What the exercise asks -> Please output the entries below without altering a single character.

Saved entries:
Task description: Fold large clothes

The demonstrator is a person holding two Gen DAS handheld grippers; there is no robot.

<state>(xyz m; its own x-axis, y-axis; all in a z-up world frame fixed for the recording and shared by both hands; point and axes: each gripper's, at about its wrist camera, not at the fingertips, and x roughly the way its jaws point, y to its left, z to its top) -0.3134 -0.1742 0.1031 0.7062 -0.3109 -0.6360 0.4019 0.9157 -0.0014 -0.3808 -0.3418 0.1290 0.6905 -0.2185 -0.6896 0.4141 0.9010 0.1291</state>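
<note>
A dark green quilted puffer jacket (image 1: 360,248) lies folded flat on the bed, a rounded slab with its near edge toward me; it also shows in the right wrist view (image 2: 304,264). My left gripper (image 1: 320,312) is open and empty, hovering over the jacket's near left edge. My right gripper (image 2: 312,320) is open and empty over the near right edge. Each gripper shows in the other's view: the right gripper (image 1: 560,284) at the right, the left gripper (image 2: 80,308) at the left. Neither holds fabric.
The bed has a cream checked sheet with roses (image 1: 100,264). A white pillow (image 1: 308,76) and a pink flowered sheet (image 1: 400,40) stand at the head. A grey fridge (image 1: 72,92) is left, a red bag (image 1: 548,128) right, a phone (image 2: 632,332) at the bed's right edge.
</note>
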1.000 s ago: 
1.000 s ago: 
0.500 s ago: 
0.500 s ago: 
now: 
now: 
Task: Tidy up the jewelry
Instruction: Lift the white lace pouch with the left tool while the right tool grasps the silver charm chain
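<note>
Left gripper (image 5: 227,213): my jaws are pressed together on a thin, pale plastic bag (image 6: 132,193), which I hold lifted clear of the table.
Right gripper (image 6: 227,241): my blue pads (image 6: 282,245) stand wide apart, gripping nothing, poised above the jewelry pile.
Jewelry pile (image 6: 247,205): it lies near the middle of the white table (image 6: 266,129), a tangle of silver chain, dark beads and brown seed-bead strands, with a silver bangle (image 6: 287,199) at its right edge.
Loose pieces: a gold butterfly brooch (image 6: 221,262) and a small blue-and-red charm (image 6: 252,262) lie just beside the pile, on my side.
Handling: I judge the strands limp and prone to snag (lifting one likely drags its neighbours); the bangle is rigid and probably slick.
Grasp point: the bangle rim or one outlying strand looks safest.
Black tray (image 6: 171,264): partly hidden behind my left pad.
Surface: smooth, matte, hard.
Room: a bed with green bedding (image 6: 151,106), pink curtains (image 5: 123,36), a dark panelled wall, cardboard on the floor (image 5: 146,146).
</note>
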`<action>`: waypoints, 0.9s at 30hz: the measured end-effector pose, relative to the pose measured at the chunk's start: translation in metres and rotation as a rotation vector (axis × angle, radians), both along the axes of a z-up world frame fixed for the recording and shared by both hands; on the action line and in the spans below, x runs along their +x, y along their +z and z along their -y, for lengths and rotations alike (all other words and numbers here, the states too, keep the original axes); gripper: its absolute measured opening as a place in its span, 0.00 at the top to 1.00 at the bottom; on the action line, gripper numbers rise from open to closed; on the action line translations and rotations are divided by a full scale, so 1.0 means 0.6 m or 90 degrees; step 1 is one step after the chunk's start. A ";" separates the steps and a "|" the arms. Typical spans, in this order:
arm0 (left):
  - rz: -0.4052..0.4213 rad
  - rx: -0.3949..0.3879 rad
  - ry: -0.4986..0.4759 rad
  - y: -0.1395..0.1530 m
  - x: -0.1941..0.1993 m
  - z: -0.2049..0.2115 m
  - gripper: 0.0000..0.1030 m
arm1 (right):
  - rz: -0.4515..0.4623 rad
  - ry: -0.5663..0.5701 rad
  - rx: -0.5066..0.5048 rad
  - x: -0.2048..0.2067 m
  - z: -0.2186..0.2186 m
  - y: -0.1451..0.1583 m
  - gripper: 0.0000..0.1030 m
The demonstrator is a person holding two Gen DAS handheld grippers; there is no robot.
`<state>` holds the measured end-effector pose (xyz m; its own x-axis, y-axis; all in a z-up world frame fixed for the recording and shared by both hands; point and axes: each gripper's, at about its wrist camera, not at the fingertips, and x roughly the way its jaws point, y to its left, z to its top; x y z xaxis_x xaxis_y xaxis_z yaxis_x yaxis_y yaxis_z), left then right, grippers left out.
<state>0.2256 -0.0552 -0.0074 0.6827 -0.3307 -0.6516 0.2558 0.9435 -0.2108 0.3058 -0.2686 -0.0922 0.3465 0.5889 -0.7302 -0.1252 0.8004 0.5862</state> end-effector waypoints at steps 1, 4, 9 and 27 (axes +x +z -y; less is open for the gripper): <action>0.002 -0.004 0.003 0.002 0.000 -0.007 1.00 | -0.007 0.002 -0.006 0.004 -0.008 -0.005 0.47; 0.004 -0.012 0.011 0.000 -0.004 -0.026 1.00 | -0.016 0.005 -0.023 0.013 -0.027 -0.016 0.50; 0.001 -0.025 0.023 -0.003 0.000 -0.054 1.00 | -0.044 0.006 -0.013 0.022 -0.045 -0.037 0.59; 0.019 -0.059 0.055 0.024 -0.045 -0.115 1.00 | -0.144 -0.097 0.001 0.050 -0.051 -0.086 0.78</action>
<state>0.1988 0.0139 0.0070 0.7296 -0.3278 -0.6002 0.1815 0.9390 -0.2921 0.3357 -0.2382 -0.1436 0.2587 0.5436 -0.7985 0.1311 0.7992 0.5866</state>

Result below ->
Task description: Fold large clothes

The demonstrator is a person holding two Gen DAS handheld grippers; there is no robot.

<state>(xyz m; its own x-axis, y-axis; all in a z-up world frame fixed for the recording and shared by both hands; point and axes: each gripper's, at about its wrist camera, not at the fingertips, and x roughly the way its jaws point, y to its left, z to its top) -0.3134 -0.1742 0.1031 0.7062 -0.3109 -0.6360 0.4019 0.9157 -0.0014 -0.3808 -0.3418 0.1290 0.6905 -0.2185 -0.6896 0.4141 0.9010 0.1291</state>
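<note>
A dark green quilted puffer jacket (image 1: 360,248) lies folded flat on the bed, a rounded slab with its near edge toward me; it also shows in the right wrist view (image 2: 304,264). My left gripper (image 1: 320,312) is open and empty, hovering over the jacket's near left edge. My right gripper (image 2: 312,320) is open and empty over the near right edge. Each gripper shows in the other's view: the right gripper (image 1: 560,284) at the right, the left gripper (image 2: 80,308) at the left. Neither holds fabric.
The bed has a cream checked sheet with roses (image 1: 100,264). A white pillow (image 1: 308,76) and a pink flowered sheet (image 1: 400,40) stand at the head. A grey fridge (image 1: 72,92) is left, a red bag (image 1: 548,128) right, a phone (image 2: 632,332) at the bed's right edge.
</note>
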1.000 s ago: 
1.000 s ago: 
0.500 s ago: 
0.500 s ago: 
now: 
now: 
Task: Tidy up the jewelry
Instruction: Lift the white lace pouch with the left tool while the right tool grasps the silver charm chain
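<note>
Left gripper (image 5: 227,213): my jaws are pressed together on a thin, pale plastic bag (image 6: 132,193), which I hold lifted clear of the table.
Right gripper (image 6: 227,241): my blue pads (image 6: 282,245) stand wide apart, gripping nothing, poised above the jewelry pile.
Jewelry pile (image 6: 247,205): it lies near the middle of the white table (image 6: 266,129), a tangle of silver chain, dark beads and brown seed-bead strands, with a silver bangle (image 6: 287,199) at its right edge.
Loose pieces: a gold butterfly brooch (image 6: 221,262) and a small blue-and-red charm (image 6: 252,262) lie just beside the pile, on my side.
Handling: I judge the strands limp and prone to snag (lifting one likely drags its neighbours); the bangle is rigid and probably slick.
Grasp point: the bangle rim or one outlying strand looks safest.
Black tray (image 6: 171,264): partly hidden behind my left pad.
Surface: smooth, matte, hard.
Room: a bed with green bedding (image 6: 151,106), pink curtains (image 5: 123,36), a dark panelled wall, cardboard on the floor (image 5: 146,146).
</note>
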`<action>`: waypoints, 0.9s at 30hz: the measured end-effector pose, relative to the pose measured at the chunk's start: translation in metres and rotation as a rotation vector (axis × angle, radians), both along the axes of a z-up world frame fixed for the recording and shared by both hands; on the action line and in the spans below, x runs along their +x, y along their +z and z along their -y, for lengths and rotations alike (all other words and numbers here, the states too, keep the original axes); gripper: its absolute measured opening as a place in its span, 0.00 at the top to 1.00 at the bottom; on the action line, gripper numbers rise from open to closed; on the action line translations and rotations are divided by a full scale, so 1.0 means 0.6 m or 90 degrees; step 1 is one step after the chunk's start. A ";" separates the steps and a "|" the arms. Typical spans, in this order:
arm0 (left):
  - rz: -0.4052..0.4213 rad
  - rx: -0.3949..0.3879 rad
  - ry: -0.4986..0.4759 rad
  - y: -0.1395..0.1530 m
  - x: -0.1941..0.1993 m
  - z: -0.2049..0.2115 m
  - gripper: 0.0000..0.1030 m
arm1 (right):
  - rz: -0.4515..0.4623 rad
  - ry: -0.5663..0.5701 rad
  - rx: -0.5066..0.5048 rad
  - x: -0.2048..0.2067 m
  - z: -0.2186..0.2186 m
  - y: -0.1451..0.1583 m
  - gripper: 0.0000..0.1030 m
The demonstrator is a person holding two Gen DAS handheld grippers; there is no robot.
`<state>` holds the measured end-effector pose (xyz m; its own x-axis, y-axis; all in a z-up world frame fixed for the recording and shared by both hands; point and axes: each gripper's, at about its wrist camera, not at the fingertips, and x roughly the way its jaws point, y to its left, z to its top; x y z xaxis_x xaxis_y xaxis_z yaxis_x yaxis_y yaxis_z), left then right, grippers left out.
<state>0.2256 -0.0552 -0.0074 0.6827 -0.3307 -0.6516 0.2558 0.9435 -0.2108 0.3058 -0.2686 -0.0922 0.3465 0.5889 -0.7302 -0.1252 0.8004 0.5862</state> end-effector waypoints at steps 1, 4, 9 and 27 (axes +x +z -y; less is open for the gripper): <action>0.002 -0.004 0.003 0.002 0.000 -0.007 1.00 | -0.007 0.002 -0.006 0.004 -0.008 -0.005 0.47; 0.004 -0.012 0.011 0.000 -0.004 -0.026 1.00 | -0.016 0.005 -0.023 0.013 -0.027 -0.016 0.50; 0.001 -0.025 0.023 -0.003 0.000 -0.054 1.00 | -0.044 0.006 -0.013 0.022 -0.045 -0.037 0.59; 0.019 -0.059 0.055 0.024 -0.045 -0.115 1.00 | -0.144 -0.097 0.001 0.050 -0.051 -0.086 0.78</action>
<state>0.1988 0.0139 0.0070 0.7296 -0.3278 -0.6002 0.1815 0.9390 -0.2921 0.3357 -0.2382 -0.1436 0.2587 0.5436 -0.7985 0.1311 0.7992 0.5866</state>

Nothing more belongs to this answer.